What to work on:
Please state how many lines of the data contain "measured". The number by itself is enough.

Data:
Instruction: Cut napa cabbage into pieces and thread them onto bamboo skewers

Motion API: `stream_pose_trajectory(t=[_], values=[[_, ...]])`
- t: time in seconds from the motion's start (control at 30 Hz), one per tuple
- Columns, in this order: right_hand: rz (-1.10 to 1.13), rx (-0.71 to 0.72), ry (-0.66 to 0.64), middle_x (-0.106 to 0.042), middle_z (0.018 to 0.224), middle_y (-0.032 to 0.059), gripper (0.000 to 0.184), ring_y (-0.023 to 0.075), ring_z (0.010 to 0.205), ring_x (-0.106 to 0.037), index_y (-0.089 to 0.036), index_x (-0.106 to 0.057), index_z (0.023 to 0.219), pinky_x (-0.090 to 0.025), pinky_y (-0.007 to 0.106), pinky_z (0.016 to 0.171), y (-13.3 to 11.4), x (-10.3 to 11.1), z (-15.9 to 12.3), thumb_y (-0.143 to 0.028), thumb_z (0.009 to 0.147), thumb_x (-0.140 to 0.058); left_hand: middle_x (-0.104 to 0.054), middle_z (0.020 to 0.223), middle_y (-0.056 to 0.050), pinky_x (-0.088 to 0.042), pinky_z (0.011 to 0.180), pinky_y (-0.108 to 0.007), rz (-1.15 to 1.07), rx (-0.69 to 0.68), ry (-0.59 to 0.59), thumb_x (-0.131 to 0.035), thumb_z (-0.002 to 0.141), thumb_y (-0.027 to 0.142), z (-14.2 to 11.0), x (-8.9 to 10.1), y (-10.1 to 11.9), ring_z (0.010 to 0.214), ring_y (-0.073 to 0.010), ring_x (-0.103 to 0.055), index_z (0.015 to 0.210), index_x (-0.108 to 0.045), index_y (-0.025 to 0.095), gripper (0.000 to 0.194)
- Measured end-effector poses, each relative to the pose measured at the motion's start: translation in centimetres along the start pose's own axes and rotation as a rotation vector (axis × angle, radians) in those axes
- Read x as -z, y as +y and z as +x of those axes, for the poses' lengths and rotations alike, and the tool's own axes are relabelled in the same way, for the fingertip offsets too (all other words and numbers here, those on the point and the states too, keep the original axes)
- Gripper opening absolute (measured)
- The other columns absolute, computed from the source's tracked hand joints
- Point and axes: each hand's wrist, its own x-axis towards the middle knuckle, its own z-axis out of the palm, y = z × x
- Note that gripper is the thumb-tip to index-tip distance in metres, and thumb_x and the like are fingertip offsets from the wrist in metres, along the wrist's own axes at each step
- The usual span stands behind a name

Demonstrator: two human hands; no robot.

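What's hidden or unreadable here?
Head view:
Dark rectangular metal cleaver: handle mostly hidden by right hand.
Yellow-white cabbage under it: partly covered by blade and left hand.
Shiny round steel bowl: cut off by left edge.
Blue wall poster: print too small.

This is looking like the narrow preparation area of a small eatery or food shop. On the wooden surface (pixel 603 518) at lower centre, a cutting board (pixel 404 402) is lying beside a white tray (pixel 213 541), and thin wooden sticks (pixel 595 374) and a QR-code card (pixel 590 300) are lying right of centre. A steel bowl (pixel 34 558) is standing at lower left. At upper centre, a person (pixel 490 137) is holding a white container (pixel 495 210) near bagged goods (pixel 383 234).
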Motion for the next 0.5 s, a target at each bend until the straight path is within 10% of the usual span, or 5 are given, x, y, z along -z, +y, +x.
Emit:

Completed exercise:
2